May 30, 2026pubmed logopapers

Authors

Longo UG,Giaccone P,Bacco L,D'Antoni F,Lalli A,Bandini B,di Naro C,Casciaro C,Nazarian A,Merone M,Schena E,Papalia R

Affiliations (7)

  • Fondazione Policlinico Universitario Campus Bio-Medico, Via Alvaro del Portillo, 200, Roma, 00128, Italy. [email protected].
  • Resarch Unit of Orthopaedic and Trauma Surgery, Department of Medicine and Surgery, Università Campus Bio-Medico di Roma, Via Alvaro del Portillo, 21, Roma, 00128, Italy. [email protected].
  • Fondazione Policlinico Universitario Campus Bio-Medico, Via Alvaro del Portillo, 200, Roma, 00128, Italy.
  • Intelligent Health Technology for Health and Wellbeing lab, Department of Engineering, Università Campus Bio-Medico di Roma, Via Alvaro del Portillo, Rome, 21 - 00128, Italy.
  • Resarch Unit of Orthopaedic and Trauma Surgery, Department of Medicine and Surgery, Università Campus Bio-Medico di Roma, Via Alvaro del Portillo, 21, Roma, 00128, Italy.
  • Musculoskeletal Translational Innovation Initiative, Carl J. Shapiro Department of Orthopaedic Surgery, Beth Israel Deaconess Medical Center, Harvard Medical School, 330 Brookline Avenue, RN123, Boston, MA, 02215, USA.
  • Unit of Measurements and Biomedical Instrumentation, Department of Engineering, Università Campus Bio-Medico di Roma, Via Alvaro del Portillo 21, Roma, 00128, Italy.

Abstract

Relying solely on MRI scans may prove insufficient for obtaining a complete view of a patient's supraspinatus health status comprising both objective and subjective disability level.

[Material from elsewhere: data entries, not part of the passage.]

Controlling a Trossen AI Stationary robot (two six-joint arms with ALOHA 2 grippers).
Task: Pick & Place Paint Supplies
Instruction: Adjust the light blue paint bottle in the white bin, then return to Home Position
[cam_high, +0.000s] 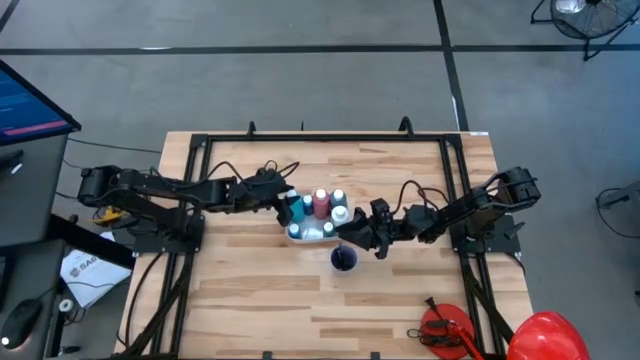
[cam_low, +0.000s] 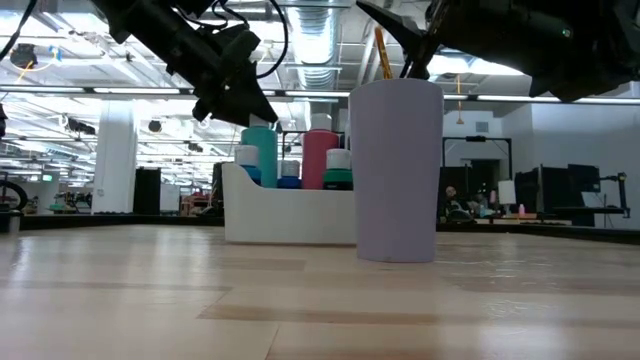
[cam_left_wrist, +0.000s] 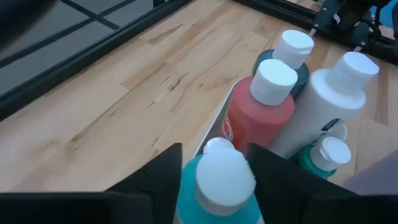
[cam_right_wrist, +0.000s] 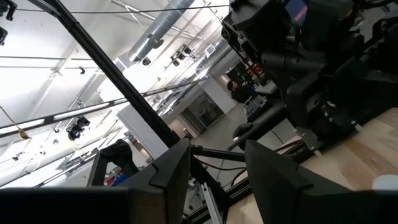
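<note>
A white caddy (cam_low: 290, 215) stands mid-table and holds the paint bottles upright: a light blue one (cam_left_wrist: 196, 199), a red one (cam_left_wrist: 258, 118), a white one (cam_left_wrist: 329, 106) and some smaller ones. My left gripper (cam_left_wrist: 217, 168) is open, slanting down over the caddy. Its fingers stand on either side of the light blue bottle's white cap (cam_left_wrist: 225, 182), and a gap shows on one side. A lilac cup (cam_low: 397, 170) stands just in front of the caddy, with a brush handle (cam_low: 383, 52) sticking up out of it. My right gripper (cam_right_wrist: 217, 162) hovers open above the cup, with nothing between its fingers.
A red dome (cam_high: 545, 335) and a red tool with a black handle (cam_high: 440, 330) lie at the table's near right corner. Black frame rails (cam_high: 200, 150) run along the table's edges. Bare wood (cam_high: 250, 290) lies at the near left.
</note>
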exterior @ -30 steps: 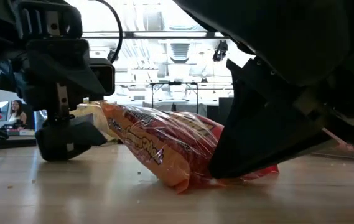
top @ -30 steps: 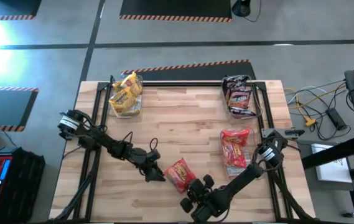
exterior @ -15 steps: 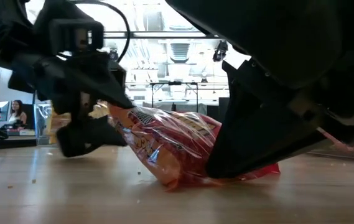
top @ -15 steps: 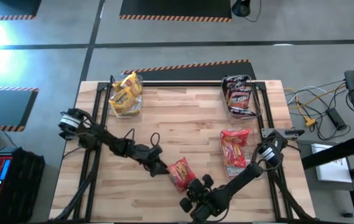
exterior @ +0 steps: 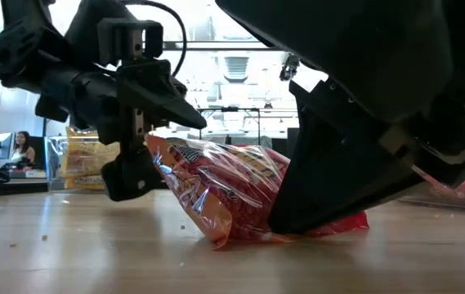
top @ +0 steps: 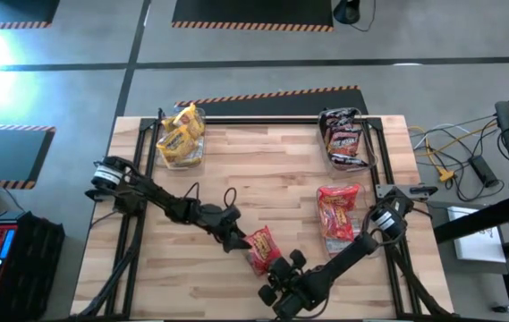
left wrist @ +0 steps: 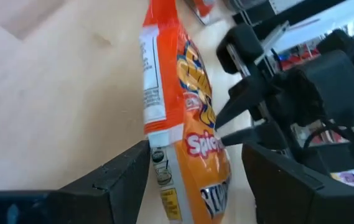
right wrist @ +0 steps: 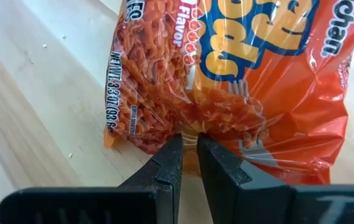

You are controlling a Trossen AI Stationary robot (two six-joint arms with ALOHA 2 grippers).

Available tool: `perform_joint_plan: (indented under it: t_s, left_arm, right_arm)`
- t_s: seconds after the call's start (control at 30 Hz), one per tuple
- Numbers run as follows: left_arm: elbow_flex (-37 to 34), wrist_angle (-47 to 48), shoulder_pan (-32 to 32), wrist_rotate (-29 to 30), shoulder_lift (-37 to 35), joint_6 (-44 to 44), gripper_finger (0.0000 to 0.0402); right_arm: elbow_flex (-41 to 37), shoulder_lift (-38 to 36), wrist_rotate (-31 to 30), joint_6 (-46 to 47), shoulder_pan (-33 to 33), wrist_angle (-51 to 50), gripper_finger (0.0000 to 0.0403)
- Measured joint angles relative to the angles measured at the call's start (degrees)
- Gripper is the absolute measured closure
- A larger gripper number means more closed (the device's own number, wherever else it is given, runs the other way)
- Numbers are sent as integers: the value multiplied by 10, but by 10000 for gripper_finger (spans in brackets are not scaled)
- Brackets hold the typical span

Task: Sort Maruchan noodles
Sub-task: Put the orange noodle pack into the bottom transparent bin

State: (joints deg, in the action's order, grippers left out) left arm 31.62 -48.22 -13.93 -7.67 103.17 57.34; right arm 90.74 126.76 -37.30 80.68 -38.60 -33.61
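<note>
Light wooden bench (top: 272, 170) is carrying three clear plastic bins: yellow packets upper left, dark ones upper right, red ones at right. Loose red-orange crinkly plastic noodle packet (top: 259, 249) is lying lower centre. Right tool (right wrist: 188, 163) is pinching its edge, fingers nearly closed, likely steadying it. Left tool (left wrist: 192, 171) is straddling the opposite end, fingers wide, seemingly lining up to take over.

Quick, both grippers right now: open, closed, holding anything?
Left gripper: open, fingers either side of the red-orange noodle packet, not closed on it.
Right gripper: closed, pinching the same packet's edge.
</note>
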Motion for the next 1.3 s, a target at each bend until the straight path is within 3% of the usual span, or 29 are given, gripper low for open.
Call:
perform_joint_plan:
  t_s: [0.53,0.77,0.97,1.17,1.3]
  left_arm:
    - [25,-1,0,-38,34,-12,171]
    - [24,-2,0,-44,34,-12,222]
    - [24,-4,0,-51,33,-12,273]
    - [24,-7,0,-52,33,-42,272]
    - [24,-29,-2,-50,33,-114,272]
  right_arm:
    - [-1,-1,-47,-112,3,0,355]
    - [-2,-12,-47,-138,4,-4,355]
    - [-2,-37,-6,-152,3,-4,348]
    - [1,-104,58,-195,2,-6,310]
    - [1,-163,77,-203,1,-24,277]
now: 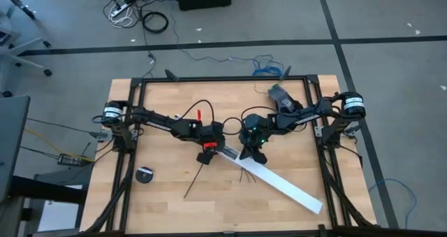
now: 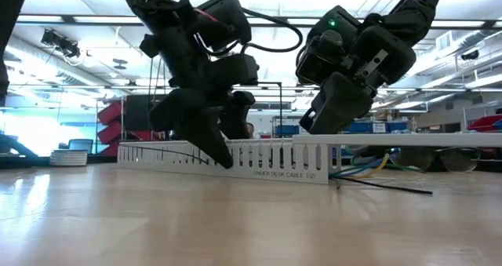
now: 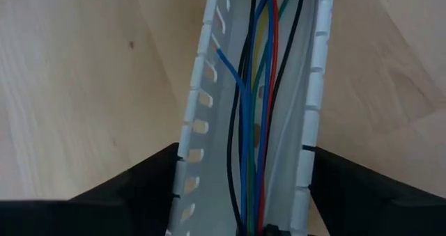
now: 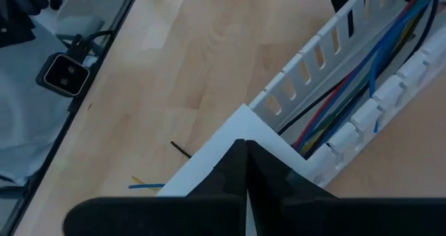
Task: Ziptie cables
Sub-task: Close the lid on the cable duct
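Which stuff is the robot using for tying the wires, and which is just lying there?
For the job: cables in the white channel, ziptie, left gripper, right gripper.
Just lying about: round black thing, grey object.

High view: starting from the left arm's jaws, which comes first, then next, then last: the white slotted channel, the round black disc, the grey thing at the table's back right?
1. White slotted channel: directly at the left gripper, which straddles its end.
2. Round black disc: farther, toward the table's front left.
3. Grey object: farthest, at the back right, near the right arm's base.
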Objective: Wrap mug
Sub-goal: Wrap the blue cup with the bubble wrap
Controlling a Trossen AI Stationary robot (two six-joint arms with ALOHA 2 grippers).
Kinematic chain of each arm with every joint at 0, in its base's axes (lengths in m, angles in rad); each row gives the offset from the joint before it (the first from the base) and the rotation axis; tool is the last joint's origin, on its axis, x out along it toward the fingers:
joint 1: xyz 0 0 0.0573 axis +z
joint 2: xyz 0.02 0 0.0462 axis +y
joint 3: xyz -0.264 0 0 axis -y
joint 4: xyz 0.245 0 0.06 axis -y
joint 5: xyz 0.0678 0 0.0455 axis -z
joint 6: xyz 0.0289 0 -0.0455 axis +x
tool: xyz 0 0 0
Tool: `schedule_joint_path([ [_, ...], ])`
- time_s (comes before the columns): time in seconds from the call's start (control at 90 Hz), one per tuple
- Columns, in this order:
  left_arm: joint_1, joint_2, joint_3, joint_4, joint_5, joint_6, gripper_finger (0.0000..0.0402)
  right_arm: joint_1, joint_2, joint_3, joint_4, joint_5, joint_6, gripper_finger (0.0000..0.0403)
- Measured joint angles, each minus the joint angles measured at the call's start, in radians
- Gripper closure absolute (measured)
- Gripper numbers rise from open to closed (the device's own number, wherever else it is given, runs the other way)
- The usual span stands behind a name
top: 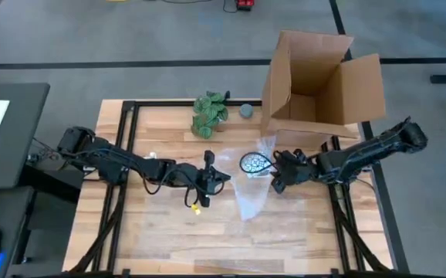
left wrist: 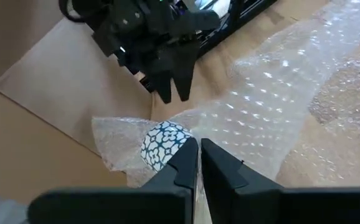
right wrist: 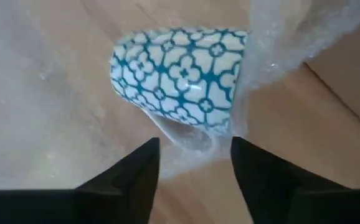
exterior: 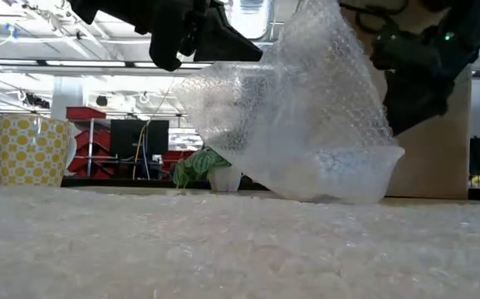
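The mug [right wrist: 180, 74], white with a blue-green pattern, lies on its side mid-table [top: 254, 163]. A clear sheet of bubble wrap [top: 252, 193] is partly round it. In the low view the bubble wrap [exterior: 306, 108] rises like a tent over the mug [exterior: 340, 170]. My left gripper [left wrist: 198, 152] is just left of the mug [left wrist: 164, 143], shut on the wrap. My right gripper [right wrist: 194, 155] stands open just right of the mug, its fingers pointing at it. Whether they touch the wrap I cannot tell. My left gripper pinches a part of the bubble wrap [left wrist: 212, 134] beside the mug between its two fingers. It comes from the table's left, slanting down. The held part is raised off the table, and the sheet's lower part [exterior: 331, 187] lies on the table round the mug.
An open cardboard box [top: 315, 85] stands at the far right, close behind my right arm. A green leafy bunch [top: 210, 113] and a small grey round object [top: 247, 111] sit at the far edge. A yellow dotted cup [exterior: 32, 149] shows at the left in the low view.
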Motion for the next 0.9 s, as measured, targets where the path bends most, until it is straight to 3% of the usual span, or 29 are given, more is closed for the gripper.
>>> schedule_joint_path([
  [0.178,-0.014,0.000,0.000,0.000,0.000,0.000,0.0402,-0.113,-0.045,-0.093,0.103,-0.076,-0.048,0.0141],
  [0.6,-0.015,0.000,0.000,0.000,0.000,-0.003,0.0402,-0.291,-0.053,-0.267,0.554,-0.286,-0.153,0.0138],
  [0.744,-0.015,0.000,0.000,0.000,0.000,-0.014,0.0402,-0.297,0.001,-0.269,0.650,-0.308,-0.160,0.0152],
  [0.9,-0.015,0.000,0.000,-0.002,0.000,-0.019,0.0402,-0.280,0.079,-0.269,0.784,-0.362,-0.163,0.0203],
])
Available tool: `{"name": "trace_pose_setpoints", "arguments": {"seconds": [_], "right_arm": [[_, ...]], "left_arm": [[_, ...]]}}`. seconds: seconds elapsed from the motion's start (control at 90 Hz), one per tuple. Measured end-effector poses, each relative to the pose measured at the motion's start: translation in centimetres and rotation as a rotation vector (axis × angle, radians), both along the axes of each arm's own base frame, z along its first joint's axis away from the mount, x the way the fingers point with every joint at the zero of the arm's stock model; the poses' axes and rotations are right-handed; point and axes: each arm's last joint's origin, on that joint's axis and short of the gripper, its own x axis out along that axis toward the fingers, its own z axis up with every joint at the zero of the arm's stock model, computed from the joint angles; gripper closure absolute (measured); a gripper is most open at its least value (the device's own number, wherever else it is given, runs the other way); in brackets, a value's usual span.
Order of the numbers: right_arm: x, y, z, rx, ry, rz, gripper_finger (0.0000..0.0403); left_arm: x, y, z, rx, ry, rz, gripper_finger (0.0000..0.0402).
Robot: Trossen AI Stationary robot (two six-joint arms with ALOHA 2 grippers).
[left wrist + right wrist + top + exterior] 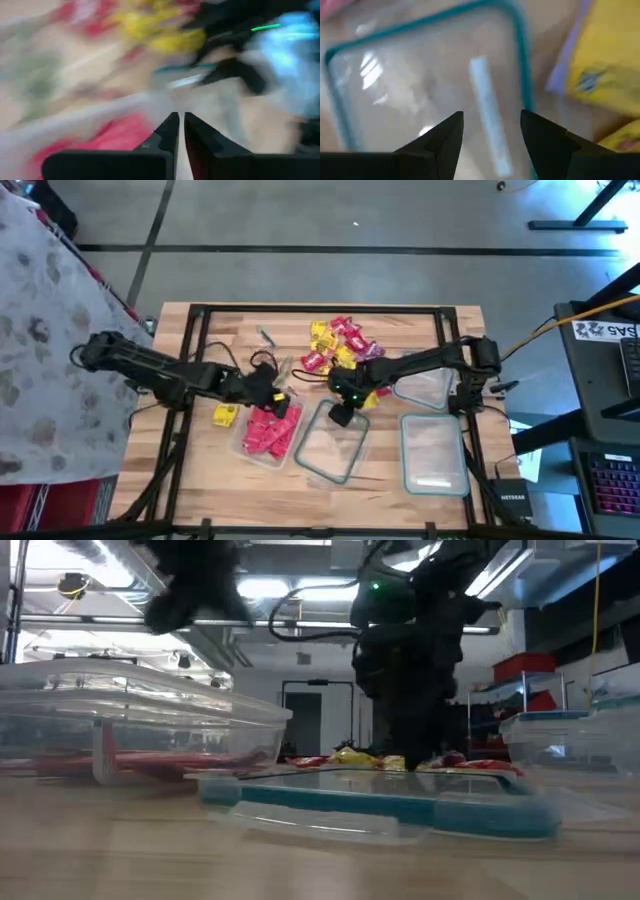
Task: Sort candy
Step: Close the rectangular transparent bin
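Observation:
A heap of candy (340,345) in yellow, red and purple wrappers lies on the wooden table at the far middle. A clear container (268,432) holds red pieces, and one yellow piece (225,415) lies on the table to its left. My left gripper (272,392) is shut with nothing showing between its fingers (170,131); it hovers over the far edge of that container. My right gripper (491,132) is open and hangs over the far corner of a flat teal-rimmed clear lid (420,85), beside yellow candy (605,70).
Two more clear containers (432,452) (425,385) stand to the right of the teal-rimmed lid (335,448). A black frame (190,360) borders the table top. There is bare wood along the near edge and at the far left.

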Motion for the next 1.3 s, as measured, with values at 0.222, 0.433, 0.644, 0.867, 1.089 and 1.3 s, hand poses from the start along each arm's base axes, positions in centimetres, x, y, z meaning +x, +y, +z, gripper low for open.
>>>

On the other hand, while Patient Reported Outcome Measures (PROM) capture patients' personal experiences, they may not provide objective data.This study assessed the correlation level between preoperative MRI radiomics features and pre-and post-operative PROM scores in patients diagnosed with supraspinatus lesions. 44 patients who underwent arthroscopic repair for full-thickness Rotator Cuff Tears (RCT) of any grade between January 2019 and January 2022 in a single surgical centre were enrolled in the study. All coronal T2-weighted MRI scans were evaluated independently by two orthopedic surgeons blinded to the patients' clinical information, and the radiomics features were extracted. The strength of linear and non-linear relationships were assessed respectively through Fisher's statistical test applied to linear regression models, namely F-statistics, and through a model-free AI-based Mutual Information estimator. Together, these methods provided a comprehensive feature selection framework, with overlapping results reinforcing feature relevance and differences revealing complementary patterns in the radiomics-PROM relationship. Besides, they allowed us to construct an integrated ranking of radiomic features based on their strength of association with clinical outcomes, from which we selected those ranking in the top 10 most important of at least three PROMs.The radiomics features most frequently related to the patient's health condition were Maxi- mum2DDiameterColumn, Flatness, LeastAxisLength, and features gathered from the Gray Level Co-occurrences Matrix (GLCM), like Correlation, Maximum Correlation Coefficient (MCC), and Informational Measure of Correlation 2 (Imc2).Identifying crucial visual features pertaining to the patient's health status highlighted the potential for radiomics-guided personalized medicine in rotator cuff surgery. Incorporating both linear and non-linear analyses adds depth to the findings, establishing a strong groundwork for future advancements in the field.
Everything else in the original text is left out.